New York, années 1980. Robert Goolrick nous invite au bal des vanités, où une bande de jeunes hommes vont vendre leur âme au dollar et se consumer dans une ronde effrénée, sublime et macabre. Ils ont signé pour le frisson, une place sur le manège le plus enivrant que la vie ait à leur offrir.

Et ces princes vont jouer toute la partie : les fêtes, les drogues, l’alcool, les corps parfaits des deux sexes, les pique-niques dans la vaisselle de luxe, les costumes sur mesure taillés par des Anglais dans des tissus italiens, les Cadillac, le sexe encore et toujours, les suites à Las Vegas, des morts que l’on laisse en chemin mais pour lesquels il n’est pas besoin de s’attarder parce qu’on va les retrouver vite.

Vite, toujours plus vite, c’est la seule règle de ce jeu. Aller suffisamment vite pour ne pas se laisser rattraper. Parce que les princes sont poursuivis par de terrifiants monstres : le sida, les overdoses, le regard chargé de honte de leurs parents, le dégoût croissant de soi-même, un amour s’excusant de n’avoir sauvé personne.

Mon avis

Quand on lit La chute des princes (découvert par pure curiosité, pour la beauté de la photo de la couverture, en édition format poche), on ne peut s'empêcher de faire des rapprochements avec plusieurs livres célèbres.
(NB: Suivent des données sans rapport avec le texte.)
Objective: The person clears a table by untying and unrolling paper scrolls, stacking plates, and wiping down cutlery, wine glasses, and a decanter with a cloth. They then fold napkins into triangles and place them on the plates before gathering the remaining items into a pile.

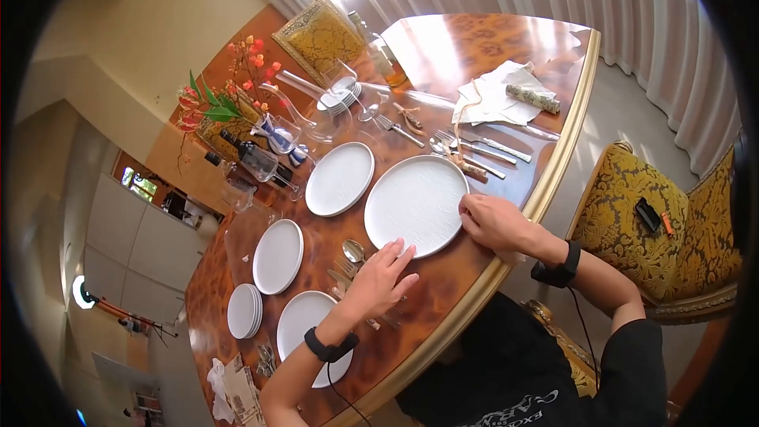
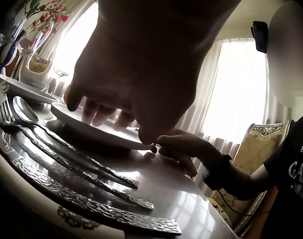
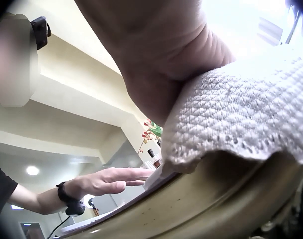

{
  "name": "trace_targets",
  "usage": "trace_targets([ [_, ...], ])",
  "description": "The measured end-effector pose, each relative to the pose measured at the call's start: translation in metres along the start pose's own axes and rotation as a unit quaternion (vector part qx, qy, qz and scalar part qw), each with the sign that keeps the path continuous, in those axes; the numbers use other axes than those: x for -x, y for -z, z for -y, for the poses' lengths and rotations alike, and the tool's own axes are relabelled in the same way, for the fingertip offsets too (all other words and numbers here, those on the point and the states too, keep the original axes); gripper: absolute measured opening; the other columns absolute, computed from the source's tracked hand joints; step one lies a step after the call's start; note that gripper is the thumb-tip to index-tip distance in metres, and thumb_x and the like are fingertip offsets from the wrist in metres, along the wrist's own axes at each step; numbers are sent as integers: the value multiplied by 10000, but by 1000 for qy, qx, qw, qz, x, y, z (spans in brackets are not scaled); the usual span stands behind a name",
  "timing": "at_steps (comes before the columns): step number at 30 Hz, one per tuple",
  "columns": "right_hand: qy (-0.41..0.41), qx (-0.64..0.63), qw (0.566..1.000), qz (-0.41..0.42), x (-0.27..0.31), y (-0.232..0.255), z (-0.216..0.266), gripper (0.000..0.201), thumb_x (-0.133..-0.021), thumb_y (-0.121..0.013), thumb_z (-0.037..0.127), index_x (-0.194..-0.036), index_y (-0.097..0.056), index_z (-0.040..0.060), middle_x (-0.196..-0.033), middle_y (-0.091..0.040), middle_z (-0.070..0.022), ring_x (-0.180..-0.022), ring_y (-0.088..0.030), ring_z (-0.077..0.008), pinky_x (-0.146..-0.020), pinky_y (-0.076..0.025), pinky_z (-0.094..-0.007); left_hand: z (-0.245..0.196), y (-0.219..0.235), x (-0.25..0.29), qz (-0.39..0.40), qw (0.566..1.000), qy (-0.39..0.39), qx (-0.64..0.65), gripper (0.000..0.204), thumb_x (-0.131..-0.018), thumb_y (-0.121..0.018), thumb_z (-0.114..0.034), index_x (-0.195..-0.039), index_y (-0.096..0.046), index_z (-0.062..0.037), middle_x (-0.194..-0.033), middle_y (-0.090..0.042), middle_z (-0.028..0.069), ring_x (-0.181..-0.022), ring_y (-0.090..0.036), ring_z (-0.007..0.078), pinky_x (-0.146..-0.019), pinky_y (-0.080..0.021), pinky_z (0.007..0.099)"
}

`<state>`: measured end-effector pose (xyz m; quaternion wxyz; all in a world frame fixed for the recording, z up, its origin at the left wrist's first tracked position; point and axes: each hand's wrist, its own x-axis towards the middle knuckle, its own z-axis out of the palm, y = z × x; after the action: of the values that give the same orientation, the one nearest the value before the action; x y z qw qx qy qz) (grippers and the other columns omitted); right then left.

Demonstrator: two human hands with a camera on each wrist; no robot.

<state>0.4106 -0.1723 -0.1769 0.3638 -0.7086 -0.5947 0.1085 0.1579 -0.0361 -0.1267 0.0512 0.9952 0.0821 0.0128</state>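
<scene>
A large white plate [image 1: 415,204] [image 2: 91,130] lies near the front edge of the round wooden table [image 1: 443,300]. My left hand [image 1: 399,257] [image 2: 111,117] [image 3: 124,179] rests with straight fingers on the plate's near rim, above a spoon [image 1: 353,251] and other cutlery [image 2: 66,154] laid beside it. My right hand [image 1: 468,209] [image 2: 164,144] has its curled fingers at the plate's right rim and seems to pinch it. A knitted cloth [image 3: 241,119] [image 1: 512,256] lies under that wrist on the table's edge.
More white plates [image 1: 340,178] [image 1: 278,255] and a small stack [image 1: 243,310] sit to the left. Beyond are cutlery [image 1: 474,150], napkins [image 1: 498,95], glasses, wine bottles [image 1: 257,160] and flowers [image 1: 217,103]. A yellow chair [image 1: 632,205] stands on the right.
</scene>
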Motion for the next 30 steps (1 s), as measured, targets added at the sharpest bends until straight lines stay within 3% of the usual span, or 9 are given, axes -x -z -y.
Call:
trace_targets([
  [3, -7, 19, 999, -33, 4, -6, 7, 179, -922, -501, 181, -929, -542, 6, -860, -631, -188, -825, -622, -381, -738, -495, -454, -9, 7, 3, 6, 1000, -2, -20, 528, -937, -603, -300, -1394, -474, -69, -1397, -475, 250, -1279, -471, 402, -1076, -382, 452],
  [5, 5, -8, 1000, -8, 6, -4, 13, 224, -919, -487, 190, -910, -545, -25, -855, -640, -232, -793, -625, -427, -713, -501, -508, -10, 10, 7, 6, 1000, 5, -17, 513, -931, -611, -299, -1378, -494, -76, -1389, -489, 241, -1268, -482, 396, -1068, -389, 453],
  [14, 16, -19, 1000, 13, 27, -11, 34, 213, -909, -511, 198, -968, -531, -5, -874, -639, -219, -790, -630, -417, -704, -507, -503, -10, 16, 27, 1, 999, 33, -5, 424, -914, -634, -287, -1273, -589, -65, -1344, -544, 206, -1228, -520, 372, -1043, -407, 443],
  [17, 33, -18, 999, 22, 27, -7, 30, 200, -900, -514, 193, -996, -529, 18, -873, -642, -211, -795, -630, -415, -709, -502, -501, -11, 30, 29, -32, 997, 24, 59, 407, -903, -642, -268, -1239, -599, -42, -1254, -599, 208, -1147, -572, 369, -981, -448, 436],
  [19, 44, -13, 998, 32, 25, -6, 26, 201, -893, -514, 187, -1016, -531, 28, -865, -646, -207, -801, -630, -414, -714, -499, -502, -24, 55, 30, -86, 972, 119, 185, 397, -907, -634, -253, -1228, -596, -21, -1203, -623, 218, -1095, -597, 388, -949, -472, 429],
  [21, 42, -30, 997, 54, 22, -7, 22, 219, -882, -518, 154, -1067, -557, 43, -829, -651, -179, -796, -628, -391, -713, -492, -480, -20, 68, 37, -137, 950, 142, 241, 357, -905, -641, -182, -1211, -596, -3, -1121, -659, 193, -1004, -646, 320, -893, -500, 366],
  [25, 49, -18, 996, 66, 22, -7, 26, 251, -871, -506, 135, -1100, -565, 52, -824, -651, -186, -782, -624, -384, -728, -487, -475, -14, 85, 54, -284, 851, 123, 425, 140, -972, -576, -109, -988, -606, 27, -980, -678, 102, -893, -627, 125, -830, -491, 263],
  [29, 78, 2, 994, 73, 21, -1, 30, 331, -893, -523, 171, -1206, -566, 74, -803, -643, -173, -749, -636, -333, -711, -487, -442, -9, 95, 67, -366, 819, 92, 432, 127, -973, -570, -100, -923, -587, 15, -902, -660, 86, -833, -620, 120, -787, -488, 250],
  [30, 39, -52, 992, 109, 18, 11, 33, 382, -901, -535, 196, -1267, -550, 87, -786, -635, -162, -727, -631, -301, -697, -485, -424, -9, 95, 70, -377, 808, 97, 442, 131, -976, -565, -101, -912, -585, 11, -871, -655, 78, -810, -618, 118, -773, -488, 250],
])
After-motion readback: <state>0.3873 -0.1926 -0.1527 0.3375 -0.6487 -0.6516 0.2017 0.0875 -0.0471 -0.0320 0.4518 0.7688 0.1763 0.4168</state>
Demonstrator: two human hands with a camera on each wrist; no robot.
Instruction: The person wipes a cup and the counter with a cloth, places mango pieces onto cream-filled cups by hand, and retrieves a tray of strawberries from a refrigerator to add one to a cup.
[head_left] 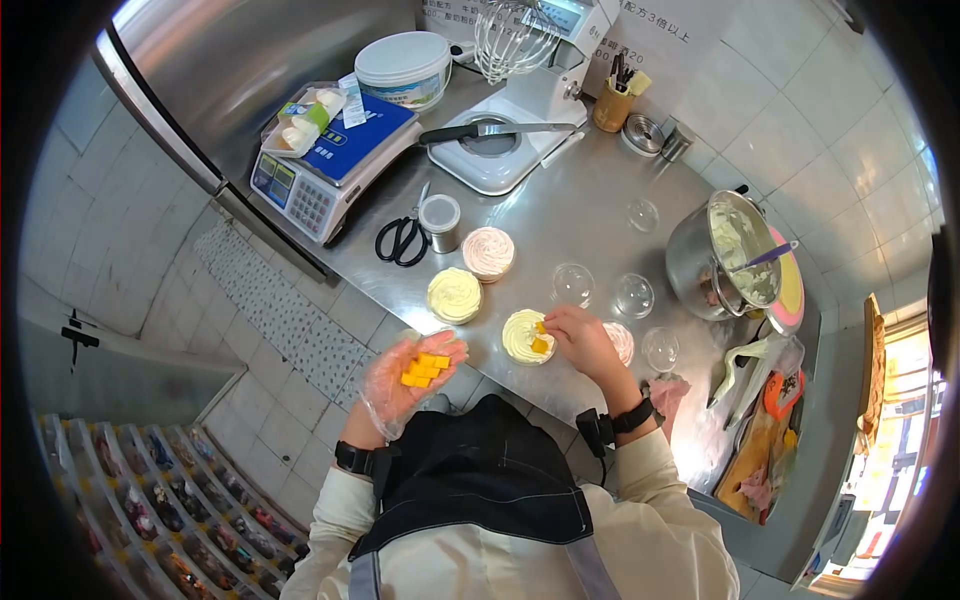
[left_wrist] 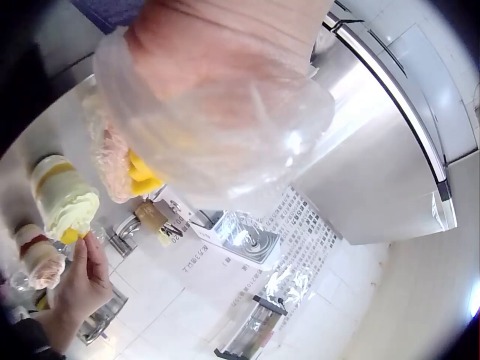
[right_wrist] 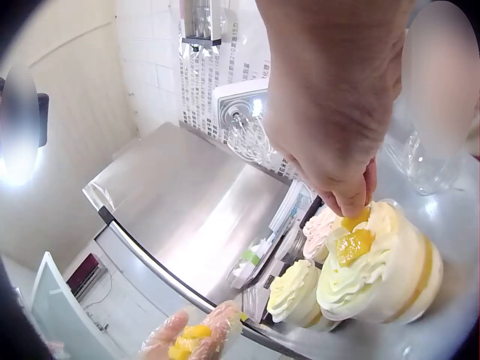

Un rapprochement, de prime abord, avec le Loup de Wall Street, le récit sidérant et véridique d'un trader qui, au sommet de la bulle financière américaine du début du siècle, part dans tous les excès : argent, fêtes, drogues, sexe. Cela se terminera très mal, comme dans celui-ci.

Mais l'immense différence entre les deux romans tient - outre l'époque (nous sommes ici dans les années 80) - dans l'intention.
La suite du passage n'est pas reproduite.